Nabokov a quel tavolo scrisse “Korol Dama Valet” (Re, donna, fante), che richiamò in un sapiente gioco di parole il KaDeWe, e poi i successivi romanzi.
Soprattutto, assieme a Martin Tietz, fratello di Georg, si intrattenne in infinite partite a scacchi. Raccontò: “Fu dopo una lunghissima sfida con Georg che mi decisi a studiare e approfondire il gioco degli scacchi. E proprio al tavolo che usavo come ufficio al KaDeWe composi il primo problema scacchistico”.
Nel 1933 i fratelli Tietz dovettero cedere il centro commerciale allo stato nazista e il KaDeWe fu affidato a una cooperativa di commercianti ariani. Non c’era posto per gli ebrei in Germania.

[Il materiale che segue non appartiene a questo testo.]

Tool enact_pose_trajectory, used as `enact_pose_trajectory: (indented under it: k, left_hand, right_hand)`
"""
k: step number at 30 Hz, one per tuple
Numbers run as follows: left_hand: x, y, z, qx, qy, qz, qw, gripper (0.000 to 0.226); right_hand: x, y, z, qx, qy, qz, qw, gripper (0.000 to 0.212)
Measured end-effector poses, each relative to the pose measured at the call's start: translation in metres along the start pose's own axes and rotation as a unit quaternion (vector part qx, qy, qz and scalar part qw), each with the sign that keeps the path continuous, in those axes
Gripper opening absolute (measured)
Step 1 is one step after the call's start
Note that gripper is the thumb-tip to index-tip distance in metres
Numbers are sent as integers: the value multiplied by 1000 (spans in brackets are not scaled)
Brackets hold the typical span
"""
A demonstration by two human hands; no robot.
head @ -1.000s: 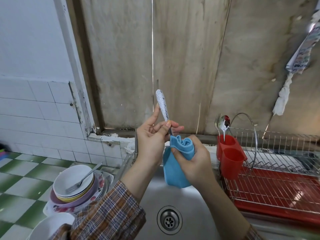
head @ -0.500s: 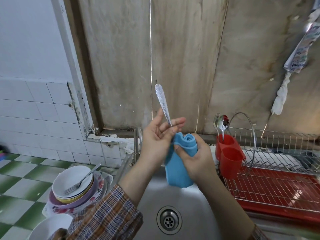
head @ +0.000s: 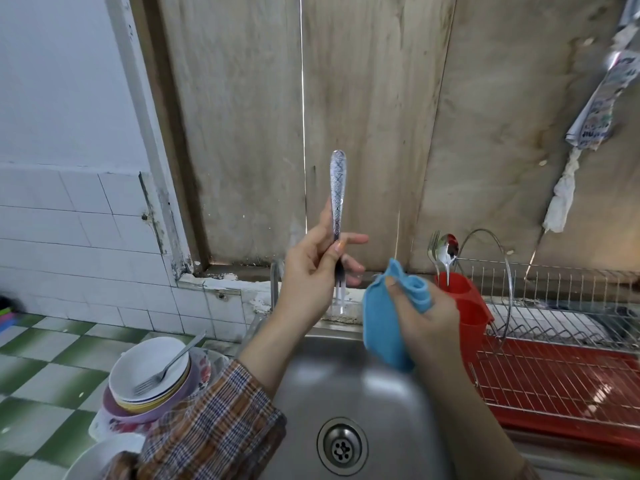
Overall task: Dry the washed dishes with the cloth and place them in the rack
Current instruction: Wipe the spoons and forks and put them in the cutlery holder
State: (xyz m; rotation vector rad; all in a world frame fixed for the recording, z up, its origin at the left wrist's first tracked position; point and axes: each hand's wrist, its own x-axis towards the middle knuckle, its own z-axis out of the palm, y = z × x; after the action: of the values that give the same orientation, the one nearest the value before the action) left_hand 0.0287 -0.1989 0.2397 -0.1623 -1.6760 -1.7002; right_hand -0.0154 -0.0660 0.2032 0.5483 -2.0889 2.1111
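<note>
1. Kitchen sink station: stainless sink (head: pixel 346 382) in the centre, plywood boards (head: pixel 374 116) behind it, white tile wall (head: pixel 69 237) to the left, green-and-white checkered counter (head: pixel 45 368) at lower left.
2. Left hand (head: pixel 311 275): thumb and curled fingers pinch the held fork (head: pixel 337 188) at its lower shaft; index and one more finger stick out to the right behind it.
3. Held fork is upright above the back edge of the sink, patterned handle up, tines down and blurred.
4. Right hand (head: pixel 426 317): fingers and thumb are closed on the bunched blue cloth (head: pixel 381 327); most of the cloth hangs below the fist, over the sink.
5. Cloth sits near the tines, on their right, not touching them.
6. Wire rack (head: pixel 554 341) is at the right of the sink on a red tray (head: pixel 571 417); its wire slots hold no dishes.
7. Red cutlery holder (head: pixel 464 306) hangs on the rack's near-left end, just behind the right hand. It holds a spoon (head: pixel 447 247) and a rack fork (head: pixel 433 247), both upright with heads up.
8. Bowl stack (head: pixel 149 379) stands on the counter at left, with a spare fork (head: pixel 169 365) lying tilted in the top bowl.
9. Plaid sleeve (head: pixel 214 431) covers the left forearm.
</note>
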Motion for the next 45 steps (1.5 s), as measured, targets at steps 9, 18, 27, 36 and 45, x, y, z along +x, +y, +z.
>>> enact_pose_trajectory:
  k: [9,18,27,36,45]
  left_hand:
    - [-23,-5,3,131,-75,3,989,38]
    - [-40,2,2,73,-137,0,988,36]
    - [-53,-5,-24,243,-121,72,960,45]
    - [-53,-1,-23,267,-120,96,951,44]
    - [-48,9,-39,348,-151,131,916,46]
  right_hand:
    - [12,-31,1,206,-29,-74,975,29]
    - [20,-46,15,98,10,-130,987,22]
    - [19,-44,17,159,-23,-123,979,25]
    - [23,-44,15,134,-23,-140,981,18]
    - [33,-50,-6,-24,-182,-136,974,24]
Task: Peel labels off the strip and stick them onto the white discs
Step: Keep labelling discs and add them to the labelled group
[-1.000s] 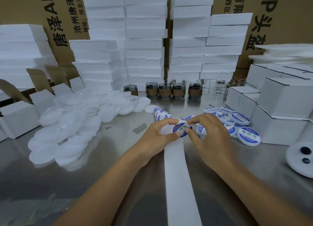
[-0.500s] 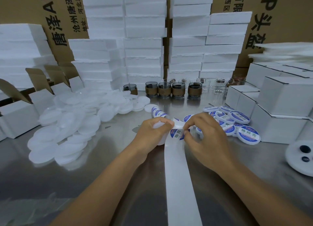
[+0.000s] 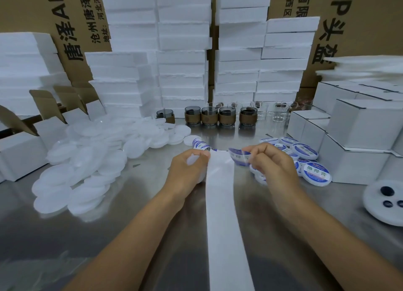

C’è più niente al KaDeWe di Nabokov e niente più di quel mondo lì, e fortunatamente. E c’è nemmeno più niente di ciò che vedeva lo scultore e pittore Wolf Vostell che nel 1992 rifiutò di vendere al centro commerciale una sua opera in quanto “simbolo di un capitalismo vorace che annichilirà l’uomo e i lavoratori”. Ora che l’istanza di fallimento è stata inoltrata sarà il capitalismo vorace che si prenderà cura del KaDeWe, perché se c’è qualcosa di certo in tutta questa storia è che il KaDeWe non chiuderà definitivamente. Verrà rilevato, sistemato e rimesso in sesto. Certo qualcuno perderà il posto di lavoro, altri verranno creati con il tempo. Il curatore fallimentare è diventato una sorta di rianimatore: rimette al mondo chi si pensa morto. Nemmeno il capitalismo è più quello di una volta.